For a few years now I have been working with managers and executives to help them do Agile-compatible performance evaluations of their staff.  The method that has been most successful is based on a tool that comes from the book Toyota Talent called the “Skills Matrix”.  The basic approach follows these steps:

  1. Baseline the skills within a team for each team member.
  2. Set development goals and action items.
  3. Regularly review performance in relation to the development goals.

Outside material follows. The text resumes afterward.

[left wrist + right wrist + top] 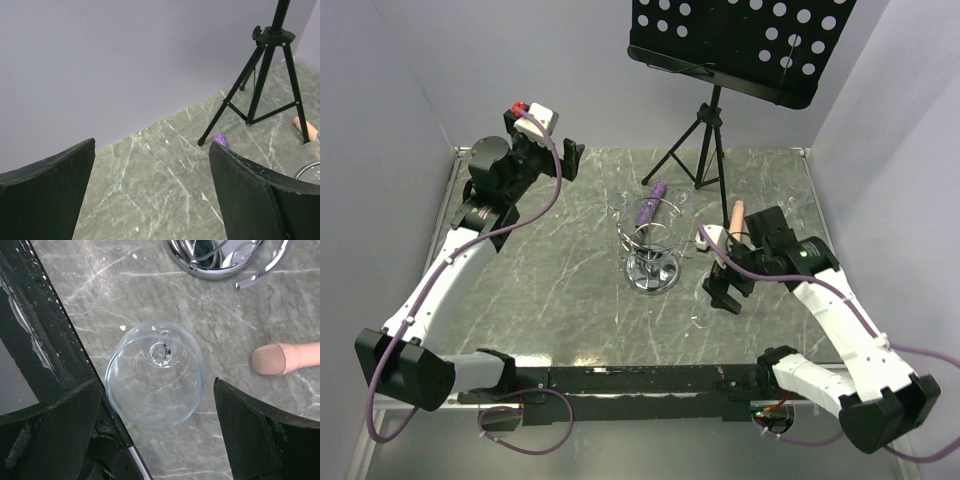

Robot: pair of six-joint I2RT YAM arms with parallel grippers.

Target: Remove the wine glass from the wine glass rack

Of course, the details matter.  The OpenAgile Center for Learning has published a brief overview of how to use the Skills Matrix and a convenient A0-size pdf that can be used as a template for a team’s Skills Matrix.  I highly recommend using these to get started.  If you are a manager, ask your ScrumMaster or Process Facilitator to arrange and facilitate a team workshop to do the initial population of the Skills Matrix, rather than doing it yourself.  Once that is done you have a baseline and you should take regular digital photos of the team’s Skills Matrix for record-keeping and as a backup in case of disputes.  You should also let the team know that you will be basing performance reviews on how they improve their skills.

The development goals that team members set then should be made such that every team member understands that they have a responsibility to diversify their own skill set and assist other team members in doing this.  As a manager, you should review each team members’ goals for development and provide mentoring support when needed.  At the end of a fixed period of time (quarterly is a reasonable period), you will review each team member’s development relative to the baseline and the goals set.  Of course, normal guidance around performance (or lack thereof) can be given at these regular reviews.

I strongly recommend reading “Drive” by Daniel Pink as an important adjunct to understanding how to do performance reviews for individuals in an Agile environment.  In particular, individual performance reviews should not be tied to bonuses.  If bonuses are used at all, they should be measured and delivered purely at the team level or organization level without measuring individual contribution.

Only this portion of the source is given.